I'm just thinking, have a frank, caring talk with them. She's obviously unhappy and acting out. She's still so young, I can't see what harm taking 2-3 weeks of not using the amplifiers and seeing if her behavior improves is going to do in terms of her hearing/speech. If she's already not communicating much since moving to verbal after they stopped signing, you're not losing much by her not wearing the amplifiers, KWIM? If after a couple weeks her behavior improves, then they could try to figure out how to help her in other ways until *she's* more ready for the amplifiers....if her behavior doesn't improve with them off, then it becomes more of a discipline thing. Even if it's just that she hates the things on her ears, and it's not actually hurting her, I mean...she's what - not even 3 years old? Just over 2? She's so little.

I just don't see why they're not willing to do a trial of the amplifiers off - she's so young, I can't see how a few weeks would make that much of a difference at this point, when the gains (in her temperament and emotional health) could be huge.

I just really feel for her.
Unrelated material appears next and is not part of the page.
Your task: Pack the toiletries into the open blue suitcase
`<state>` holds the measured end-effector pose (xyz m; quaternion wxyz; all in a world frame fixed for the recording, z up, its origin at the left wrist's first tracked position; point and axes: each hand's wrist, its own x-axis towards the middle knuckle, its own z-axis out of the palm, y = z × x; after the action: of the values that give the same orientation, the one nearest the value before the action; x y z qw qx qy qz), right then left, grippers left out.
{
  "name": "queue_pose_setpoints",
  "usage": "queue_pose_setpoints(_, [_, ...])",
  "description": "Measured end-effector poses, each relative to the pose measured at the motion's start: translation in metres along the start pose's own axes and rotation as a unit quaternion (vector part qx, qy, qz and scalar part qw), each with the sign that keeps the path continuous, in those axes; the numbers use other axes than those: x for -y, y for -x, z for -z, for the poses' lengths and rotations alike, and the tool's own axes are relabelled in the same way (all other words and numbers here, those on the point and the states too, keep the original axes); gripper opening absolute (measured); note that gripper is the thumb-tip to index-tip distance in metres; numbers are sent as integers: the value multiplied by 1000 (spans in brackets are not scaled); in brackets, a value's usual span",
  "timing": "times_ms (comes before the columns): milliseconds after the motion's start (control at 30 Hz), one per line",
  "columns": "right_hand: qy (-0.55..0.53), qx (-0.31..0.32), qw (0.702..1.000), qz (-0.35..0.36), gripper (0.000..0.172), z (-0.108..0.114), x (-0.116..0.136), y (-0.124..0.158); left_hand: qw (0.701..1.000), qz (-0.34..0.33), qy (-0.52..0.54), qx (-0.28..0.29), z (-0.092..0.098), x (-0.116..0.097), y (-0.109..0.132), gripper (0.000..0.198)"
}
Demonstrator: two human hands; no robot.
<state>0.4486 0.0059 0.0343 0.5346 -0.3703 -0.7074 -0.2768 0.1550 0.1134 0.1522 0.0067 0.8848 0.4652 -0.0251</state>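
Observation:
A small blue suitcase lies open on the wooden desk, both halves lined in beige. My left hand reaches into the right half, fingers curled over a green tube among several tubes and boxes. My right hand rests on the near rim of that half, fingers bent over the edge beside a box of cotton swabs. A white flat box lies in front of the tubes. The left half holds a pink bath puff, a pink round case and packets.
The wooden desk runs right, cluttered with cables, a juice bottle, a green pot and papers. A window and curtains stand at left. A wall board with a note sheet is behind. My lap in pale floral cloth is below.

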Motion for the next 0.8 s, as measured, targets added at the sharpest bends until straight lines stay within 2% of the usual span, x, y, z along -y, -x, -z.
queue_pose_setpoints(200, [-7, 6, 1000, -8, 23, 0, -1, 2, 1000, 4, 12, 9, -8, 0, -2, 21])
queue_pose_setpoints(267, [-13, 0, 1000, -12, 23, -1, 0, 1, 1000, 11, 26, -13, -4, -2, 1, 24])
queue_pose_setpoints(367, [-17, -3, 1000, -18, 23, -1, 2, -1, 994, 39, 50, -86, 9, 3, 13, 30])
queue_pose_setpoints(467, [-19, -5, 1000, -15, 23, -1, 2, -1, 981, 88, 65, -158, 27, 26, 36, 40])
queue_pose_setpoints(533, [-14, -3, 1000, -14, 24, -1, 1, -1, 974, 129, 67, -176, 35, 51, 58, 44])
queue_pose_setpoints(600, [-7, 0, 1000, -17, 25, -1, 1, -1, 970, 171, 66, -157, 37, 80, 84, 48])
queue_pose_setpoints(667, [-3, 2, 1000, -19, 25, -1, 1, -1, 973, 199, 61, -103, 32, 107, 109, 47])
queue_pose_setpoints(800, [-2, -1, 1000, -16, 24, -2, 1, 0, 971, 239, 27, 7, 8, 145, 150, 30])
Whether it's pain, or just discomfort, or even just annoyance with the amplifiers, she's been put through a lot that was not of her choosing at all. She has had no control over any of it, and that's likely scary and frustrating for her.

Sorry I couldn't let this comment go without saying something. ASL is not "simple" language. It is just as complex as any spoken language. It is easier for deaf people to use than spoken language, but not because it is "simple" but because it is a visual language.

I'm sorry to jump on you, but that statement was wrong and offensive.

I was a nanny for a little boy who has cochlear implants. I went to every single appointment and both surgeries (his first implant failed ), and I took him by myself to about 90% of his speech therapist appointments. Both of his parents had to work a lot to afford all of his care (he also has severe CP).

Some things I've learned from that experience that may help you:

-In the beginning (and I'd still consider her being in the beginning, first year and all), the child has great difficulty in distinguishing between background noise and noises that we would normally isolate. All at the same time, one can hear the air conditioner, the neighbor's dog barking, cars on the street, the toilet swishing, the fish tank, footsteps, moving chairs in and out, plus all those things we actually WANT to hear--like people talking to us. It's difficult in the beginning to isolate out just what other people want you to hear. Some homes/schools limit as much background noise as possible, cut a tennis ball and put on the bottom of chairs (to make that sound much softer), etc.

-Are there different settings on her implant? I'm actually surprised she doesn't knock it off all the time. The boy I babysat had barely any motor skills and he'd always find a way... (by the way, he likes it now--after 4 years of having it). Anyway, I thought of this especially since you said she's often better right after an adjustment. The boy I babysat would often get his on a different setting that would irritate him more. So, making sure the number on the implant says what it's supposed to may help. Or....like the boy I babysat, they may be setting it up to progressively change over a few weeks. He'd have, say, 3 settings and the first would be similar to what he already had, then the next one would be tweaked a little, and the third even more. And each setting was meant to be worn for a week or so.

-I know several have mentioned a second opinion, or an insistence to look further. I agree, but respect that you have very little control over that. But implants CAN have problems.

I hope things start to look better soon!